Records for this task:
_ _ _
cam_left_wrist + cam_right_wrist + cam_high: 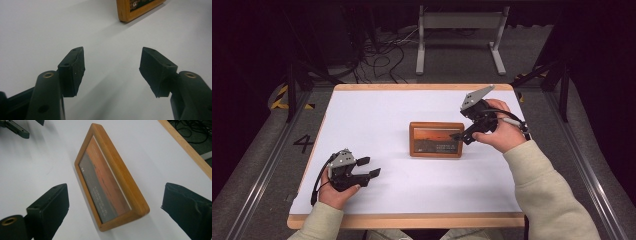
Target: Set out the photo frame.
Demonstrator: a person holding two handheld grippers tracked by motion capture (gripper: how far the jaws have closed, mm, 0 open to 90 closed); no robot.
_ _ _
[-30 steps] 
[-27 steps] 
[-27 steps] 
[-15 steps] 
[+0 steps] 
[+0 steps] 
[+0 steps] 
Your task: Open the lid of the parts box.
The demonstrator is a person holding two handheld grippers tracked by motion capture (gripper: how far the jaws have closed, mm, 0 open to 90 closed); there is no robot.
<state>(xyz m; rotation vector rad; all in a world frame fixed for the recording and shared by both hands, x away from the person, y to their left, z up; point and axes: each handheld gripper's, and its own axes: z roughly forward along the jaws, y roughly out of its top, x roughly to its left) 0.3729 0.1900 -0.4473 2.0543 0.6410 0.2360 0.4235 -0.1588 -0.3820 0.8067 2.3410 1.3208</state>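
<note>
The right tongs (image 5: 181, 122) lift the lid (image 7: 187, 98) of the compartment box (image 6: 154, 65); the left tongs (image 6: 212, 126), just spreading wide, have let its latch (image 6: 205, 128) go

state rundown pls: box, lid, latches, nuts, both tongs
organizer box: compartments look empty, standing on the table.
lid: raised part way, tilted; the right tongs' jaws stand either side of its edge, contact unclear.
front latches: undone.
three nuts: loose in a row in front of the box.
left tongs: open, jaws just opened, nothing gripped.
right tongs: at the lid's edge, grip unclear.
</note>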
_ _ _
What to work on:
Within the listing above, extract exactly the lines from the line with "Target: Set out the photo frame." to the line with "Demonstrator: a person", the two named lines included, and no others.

Solution to this exercise:
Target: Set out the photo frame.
Demonstrator: a person holding two handheld grippers tracked by motion capture (gripper: how far the jaws have closed, mm, 0 open to 90 closed); no robot.

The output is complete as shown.